Exercise prompt
Copy all lines below that use the word "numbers".

Given information
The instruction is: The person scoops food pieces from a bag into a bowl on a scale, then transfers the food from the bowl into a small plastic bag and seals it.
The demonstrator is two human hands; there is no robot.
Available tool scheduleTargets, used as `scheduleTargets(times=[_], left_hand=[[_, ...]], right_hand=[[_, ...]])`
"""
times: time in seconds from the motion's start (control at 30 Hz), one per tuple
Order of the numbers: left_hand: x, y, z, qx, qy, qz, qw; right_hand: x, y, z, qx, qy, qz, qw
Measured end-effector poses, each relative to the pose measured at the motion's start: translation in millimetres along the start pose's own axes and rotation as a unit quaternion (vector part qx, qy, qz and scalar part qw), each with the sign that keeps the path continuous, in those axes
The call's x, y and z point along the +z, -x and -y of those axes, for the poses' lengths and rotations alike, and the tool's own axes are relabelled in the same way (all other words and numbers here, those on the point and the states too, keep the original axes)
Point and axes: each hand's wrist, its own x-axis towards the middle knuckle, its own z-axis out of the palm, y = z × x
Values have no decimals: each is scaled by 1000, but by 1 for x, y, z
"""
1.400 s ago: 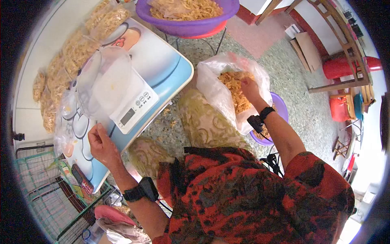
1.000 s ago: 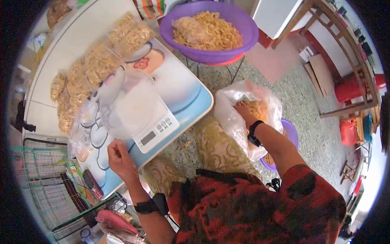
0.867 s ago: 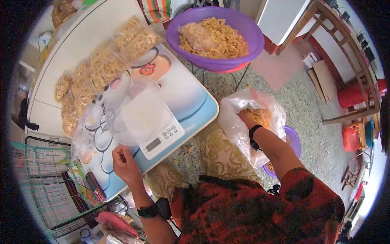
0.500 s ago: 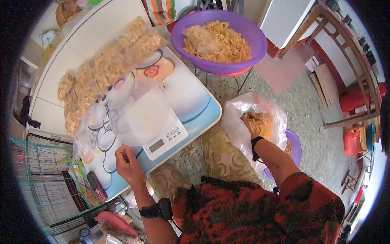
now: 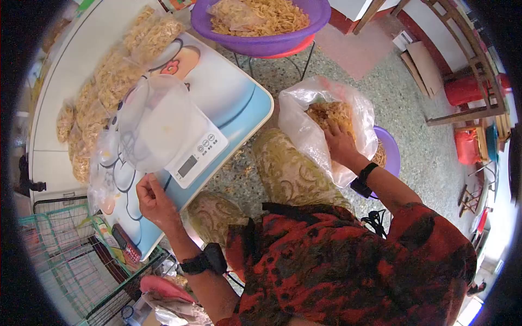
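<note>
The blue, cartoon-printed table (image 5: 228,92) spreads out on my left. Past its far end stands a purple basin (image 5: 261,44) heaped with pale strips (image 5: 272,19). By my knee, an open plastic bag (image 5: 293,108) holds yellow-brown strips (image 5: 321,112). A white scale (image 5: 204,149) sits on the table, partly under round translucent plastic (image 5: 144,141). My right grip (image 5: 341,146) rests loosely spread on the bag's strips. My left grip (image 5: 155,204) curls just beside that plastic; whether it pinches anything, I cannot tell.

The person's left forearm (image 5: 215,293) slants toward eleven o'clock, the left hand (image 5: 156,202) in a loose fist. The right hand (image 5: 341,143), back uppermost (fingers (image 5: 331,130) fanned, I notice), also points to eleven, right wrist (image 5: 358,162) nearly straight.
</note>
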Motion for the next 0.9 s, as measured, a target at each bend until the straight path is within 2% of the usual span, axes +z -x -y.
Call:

Finished exercise
Order of the numbers: left_hand: x, y, z, qx, qy, qz, qw; right_hand: x, y, z, qx, qy, qz, qw
The call's x, y and z point along the +z, -x and -y of those axes, for the poses' lengths and rotations alike, and the tool's own axes are relabelled in the same way (all other words and numbers here, those on the point and the states too, keep the original axes)

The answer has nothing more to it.